Exercise goal: Find the line containing "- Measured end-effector" in the listing below. Repeat it exactly, along with each following line up to and including the one containing "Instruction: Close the".

(Extracted material)

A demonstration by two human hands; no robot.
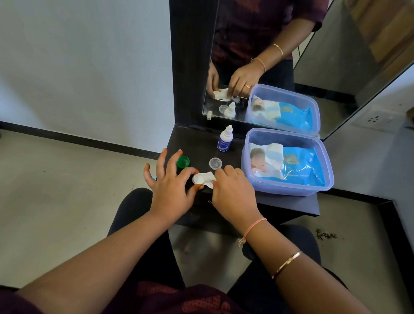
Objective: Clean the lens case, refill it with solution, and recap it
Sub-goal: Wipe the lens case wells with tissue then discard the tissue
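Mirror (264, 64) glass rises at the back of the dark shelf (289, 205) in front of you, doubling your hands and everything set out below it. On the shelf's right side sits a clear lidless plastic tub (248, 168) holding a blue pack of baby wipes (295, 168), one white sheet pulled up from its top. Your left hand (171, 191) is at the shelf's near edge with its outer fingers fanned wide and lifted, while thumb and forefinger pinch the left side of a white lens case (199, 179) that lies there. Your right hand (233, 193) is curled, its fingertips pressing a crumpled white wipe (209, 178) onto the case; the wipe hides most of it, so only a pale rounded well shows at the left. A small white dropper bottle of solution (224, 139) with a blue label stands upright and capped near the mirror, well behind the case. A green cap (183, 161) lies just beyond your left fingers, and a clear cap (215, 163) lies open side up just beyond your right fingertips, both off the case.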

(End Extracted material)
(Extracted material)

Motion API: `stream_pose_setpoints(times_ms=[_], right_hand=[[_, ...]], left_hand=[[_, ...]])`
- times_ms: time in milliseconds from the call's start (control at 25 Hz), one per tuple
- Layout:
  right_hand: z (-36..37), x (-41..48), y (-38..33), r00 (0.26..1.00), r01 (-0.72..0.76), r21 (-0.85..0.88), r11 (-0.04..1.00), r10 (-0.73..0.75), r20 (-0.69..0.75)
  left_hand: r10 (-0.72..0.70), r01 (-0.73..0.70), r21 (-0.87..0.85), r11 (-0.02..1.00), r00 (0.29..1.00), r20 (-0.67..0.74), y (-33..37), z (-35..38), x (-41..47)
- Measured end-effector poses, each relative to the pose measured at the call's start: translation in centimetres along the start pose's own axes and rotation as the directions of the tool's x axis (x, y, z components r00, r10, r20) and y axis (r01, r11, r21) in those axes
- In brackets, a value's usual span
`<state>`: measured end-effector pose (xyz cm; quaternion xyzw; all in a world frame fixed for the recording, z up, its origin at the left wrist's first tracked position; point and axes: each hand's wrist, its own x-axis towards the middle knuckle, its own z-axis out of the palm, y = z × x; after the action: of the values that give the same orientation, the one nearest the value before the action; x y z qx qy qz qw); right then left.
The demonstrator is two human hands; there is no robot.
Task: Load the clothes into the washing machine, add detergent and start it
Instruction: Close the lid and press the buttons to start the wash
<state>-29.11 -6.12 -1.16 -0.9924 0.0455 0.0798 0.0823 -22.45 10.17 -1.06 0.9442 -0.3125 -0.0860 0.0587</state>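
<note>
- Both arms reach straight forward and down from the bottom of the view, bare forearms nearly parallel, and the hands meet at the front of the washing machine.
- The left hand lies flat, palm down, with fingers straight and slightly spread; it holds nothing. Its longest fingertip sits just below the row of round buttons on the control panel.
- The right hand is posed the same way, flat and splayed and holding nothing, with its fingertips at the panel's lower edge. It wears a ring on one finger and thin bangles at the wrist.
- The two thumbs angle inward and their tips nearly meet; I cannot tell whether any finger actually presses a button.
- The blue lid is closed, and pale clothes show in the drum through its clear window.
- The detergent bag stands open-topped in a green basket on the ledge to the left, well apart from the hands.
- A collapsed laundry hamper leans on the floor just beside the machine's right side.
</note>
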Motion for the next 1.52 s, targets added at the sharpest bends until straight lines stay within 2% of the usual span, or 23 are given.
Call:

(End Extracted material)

Answer to this task:
- Measured end-effector poses, each relative to the pose measured at the call's start: translation in centimetres along the start pose's own axes and rotation as the directions of the tool's x axis (x, y, z components r00, r10, r20) and y axis (r01, r11, r21) in those axes
- In brackets, a value's usual span
`<state>`: measured end-effector pose (xyz cm; quaternion xyzw; all in a world frame fixed for the recording, z up, its origin at the left wrist's first tracked position; point and axes: each hand's wrist, its own x-axis towards the middle knuckle, its own z-axis out of the palm, y = z × x; after the action: of the values that give the same orientation, the one nearest the value before the action; x y z qx qy qz qw); right then left.
The demonstrator is two human hands; there is no robot.
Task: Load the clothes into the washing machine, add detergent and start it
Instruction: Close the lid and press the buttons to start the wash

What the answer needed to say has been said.